There lay the seed of trouble. No brothers could have been more unlike than the two sons of Captain Burke. Richard was made on a large and powerful scale; he was hard working, methodical, grasping, wholly unimaginative, and in temper violent and domineering. Slighter and less robust, though not less healthy, Desmond was a boy of vivid imagination, high strung, high spirited, his feelings easily moved, his pride easily wounded. His brother was too dull and stolid to understand him, taking for deliberate malice what was but boyish mischief, and regarding him as sullen when he was only dreamily thoughtful.
As a young boy Desmond kept as much as possible out of his brother’s way. But as he grew older he came more directly under Richard’s control, with the result that they were now in a constant state of feud. Their mother, a woman of sweet temper but weak will, favored her younger son in secret; she learned by experience that open intervention on his behalf did more harm than good.

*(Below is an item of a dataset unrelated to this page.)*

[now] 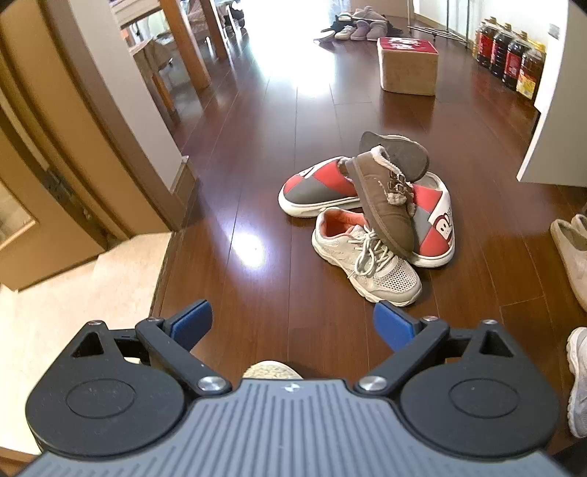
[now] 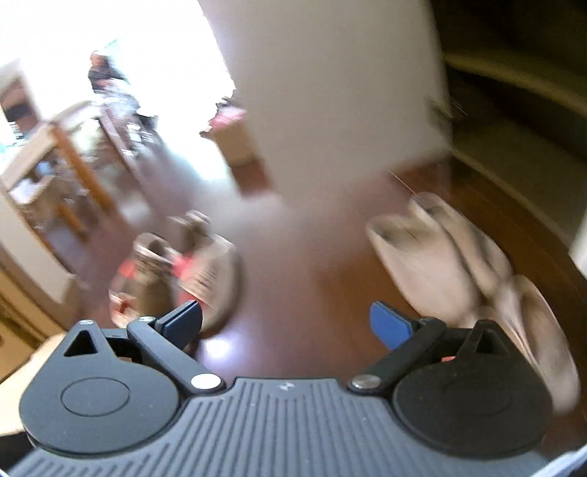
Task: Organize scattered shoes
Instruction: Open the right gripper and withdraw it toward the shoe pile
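In the left wrist view a heap of shoes lies on the wooden floor: two red-and-grey slippers (image 1: 315, 187) (image 1: 436, 227), a brown fur-lined shoe (image 1: 385, 205) on top with its mate's sole (image 1: 396, 154) behind, and a white laced sneaker (image 1: 370, 257) in front. My left gripper (image 1: 291, 324) is open and empty, short of the sneaker. The right wrist view is motion-blurred. My right gripper (image 2: 286, 323) is open and empty; beige shoes (image 2: 440, 257) lie to its right and the red-and-grey heap (image 2: 183, 271) to its left.
A beige shoe (image 1: 572, 249) and a grey sneaker (image 1: 579, 378) lie at the right edge. A red-topped box (image 1: 409, 66), oil bottles (image 1: 510, 58) and more shoes (image 1: 359, 27) stand farther back. A white cabinet (image 1: 557, 128) is at right, a door frame (image 1: 121, 154) at left.
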Tool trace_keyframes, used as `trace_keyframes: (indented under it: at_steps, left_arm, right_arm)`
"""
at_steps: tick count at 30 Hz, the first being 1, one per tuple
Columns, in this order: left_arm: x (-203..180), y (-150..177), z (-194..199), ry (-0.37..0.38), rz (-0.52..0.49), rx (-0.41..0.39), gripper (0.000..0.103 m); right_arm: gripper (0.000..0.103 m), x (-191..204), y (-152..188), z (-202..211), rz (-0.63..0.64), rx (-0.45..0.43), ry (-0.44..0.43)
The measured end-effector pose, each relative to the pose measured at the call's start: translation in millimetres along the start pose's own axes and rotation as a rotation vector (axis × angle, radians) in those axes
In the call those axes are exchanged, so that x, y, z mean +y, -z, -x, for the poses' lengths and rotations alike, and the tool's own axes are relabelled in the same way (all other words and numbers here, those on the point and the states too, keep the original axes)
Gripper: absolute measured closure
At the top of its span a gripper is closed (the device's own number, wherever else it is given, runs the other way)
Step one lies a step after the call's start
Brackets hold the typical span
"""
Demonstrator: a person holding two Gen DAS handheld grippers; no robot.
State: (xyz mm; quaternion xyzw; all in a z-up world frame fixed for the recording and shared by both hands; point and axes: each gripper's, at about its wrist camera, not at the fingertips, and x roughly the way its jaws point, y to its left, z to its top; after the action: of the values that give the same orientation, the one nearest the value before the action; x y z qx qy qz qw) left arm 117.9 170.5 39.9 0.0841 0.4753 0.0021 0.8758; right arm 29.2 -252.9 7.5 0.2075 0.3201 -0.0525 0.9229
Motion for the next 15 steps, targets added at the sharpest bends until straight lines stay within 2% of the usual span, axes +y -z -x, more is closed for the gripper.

Desmond had two habits which especially moved his brother to anger. He was fond of roaming the country alone for hours together; he was fond of reading. To Richard each was a waste of time. He never opened a book, save a manual of husbandry or a ready reckoner; he could conceive of no reason for walking, unless it were the business of the farm. Nothing irritated him more than to see Desmond stretched at length with his nose in Mr. Defoe’s Robinson Crusoe, or a volume of Hakluyt’s Voyages, or perhaps Mr. Oldys’s Life of Sir Walter Raleigh. And as he himself never dreamed by day or by night, there was no chance of his divining the fact that Desmond, on those long solitary walks of his, was engaged chiefly in dreaming, not idly, for in his dreams he was always the center of activity, greedy for doing.
These daydreams constituted almost the sole joy of Desmond’s life. When he was only a little fellow he would sprawl on the bank near Tyrley Castle and weave romances about the Norman barons whose home it had been—romances in which he bore a strenuous part. He knew every interesting spot in the neighborhood: Salisbury Hill, where the Yorkist leader pitched his camp before the battle of Blore Heath; Audley Brow, where Audley the Lancastrian lay watching his foe; above all Styche Hall, whence a former Clive had ridden forth to battle against the king, and where his namesake, the present Robert Clive, had been born. He imagined himself each of those bold warriors in turn, and saw himself, now a knight in mail, now a gay cavalier of Rupert’s, now a bewigged Georgian gentleman in frock and pantaloons, but always with sword in hand.